Lorsque la clochette eut salué le départ du client, Druto regarda les pièces dans sa main. Beaucoup étaient corrodées, toutes étaient étranges, une ou deux étaient en or.
« Hum, fit-il. Ça fera l’affaire… »
Il eut conscience d’un crépitement moelleux.
Dans toute la boutique autour de lui, il pleuvait des pétales.
« ET CEUX-LÀ ?
— Notre assortiment de luxe », répondit la dame du magasin de chocolats. Il s’agissait d’un établissement tellement chic qu’il ne vendait pas des bonbons mais de la confiserie – souvent sous forme de friandises enveloppées individuellement dans du papier doré tortillonné, qui creusaient des trous encore plus profonds dans le compte en banque que dans les dents.
Le grand client sombre saisit une boîte carrée d’une soixantaine de centimètres de côté.

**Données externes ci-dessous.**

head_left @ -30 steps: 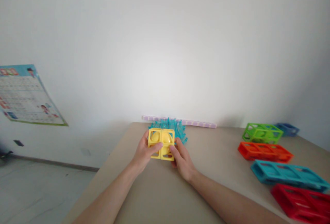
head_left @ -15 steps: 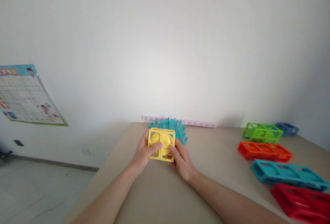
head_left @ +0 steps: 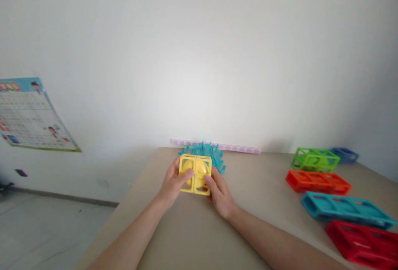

Le couvercle façon coussin de satin arborait l’image de deux chatons irrémédiablement bigles qui sortaient la tête d’une bottine.
« POURQUOI CETTE BOÎTE EST-ELLE REMBOURRÉE ? POUR QU’ON S’ASSEYE DESSUS ? À QUEL PARFUM EST-ELLE ? AU PARFUM CHAT ? ajouta-t-il d’un ton franchement menaçant, ou plutôt encore plus menaçant qu’avant.
— Hum, non. C’est notre assortiment “Suprême”. »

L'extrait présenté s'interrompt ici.